_YOUR OBJECTIVE_
What follows is data; output all of it exactly as given.

—————

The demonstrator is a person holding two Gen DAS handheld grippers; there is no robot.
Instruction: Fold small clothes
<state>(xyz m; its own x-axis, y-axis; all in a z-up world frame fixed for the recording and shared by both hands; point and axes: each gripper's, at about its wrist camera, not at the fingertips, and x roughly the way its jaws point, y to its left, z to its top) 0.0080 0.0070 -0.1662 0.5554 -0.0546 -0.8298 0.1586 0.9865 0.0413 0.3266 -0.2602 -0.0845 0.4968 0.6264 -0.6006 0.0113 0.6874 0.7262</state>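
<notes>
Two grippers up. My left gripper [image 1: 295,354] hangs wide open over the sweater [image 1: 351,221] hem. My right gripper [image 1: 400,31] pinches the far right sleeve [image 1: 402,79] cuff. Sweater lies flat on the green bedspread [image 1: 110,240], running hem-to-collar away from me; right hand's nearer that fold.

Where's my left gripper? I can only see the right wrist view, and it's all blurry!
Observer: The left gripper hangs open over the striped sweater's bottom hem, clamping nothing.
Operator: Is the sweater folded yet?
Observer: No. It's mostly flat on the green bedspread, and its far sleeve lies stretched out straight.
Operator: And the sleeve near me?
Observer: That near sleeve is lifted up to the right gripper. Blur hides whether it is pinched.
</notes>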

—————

_SOLUTION TO THE PROBLEM_
The demonstrator is a person holding two Gen DAS handheld grippers; there is no robot.
Instruction: Fold small clothes
<state>(xyz m; its own x-axis, y-axis; all in a z-up world frame fixed for the recording and shared by both hands; point and axes: each gripper's, at about its wrist camera, not at the fingertips, and x roughly the way its jaws point, y to its left, z to its top) 0.0080 0.0070 -0.1662 0.5554 -0.0546 -0.8298 0.1586 0.9865 0.0413 0.3266 -0.2602 -0.0845 0.4968 0.6264 -0.6006 0.0113 0.6874 0.7262</state>
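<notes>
Two grippers up. My left gripper [image 1: 295,354] hangs wide open over the sweater [image 1: 351,221] hem. My right gripper [image 1: 400,31] pinches the far right sleeve [image 1: 402,79] cuff. Sweater lies flat on the green bedspread [image 1: 110,240], running hem-to-collar away from me; right hand's nearer that fold.

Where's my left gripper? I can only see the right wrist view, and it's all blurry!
Observer: The left gripper hangs open over the striped sweater's bottom hem, clamping nothing.
Operator: Is the sweater folded yet?
Observer: No. It's mostly flat on the green bedspread, and its far sleeve lies stretched out straight.
Operator: And the sleeve near me?
Observer: That near sleeve is lifted up to the right gripper. Blur hides whether it is pinched.
</notes>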

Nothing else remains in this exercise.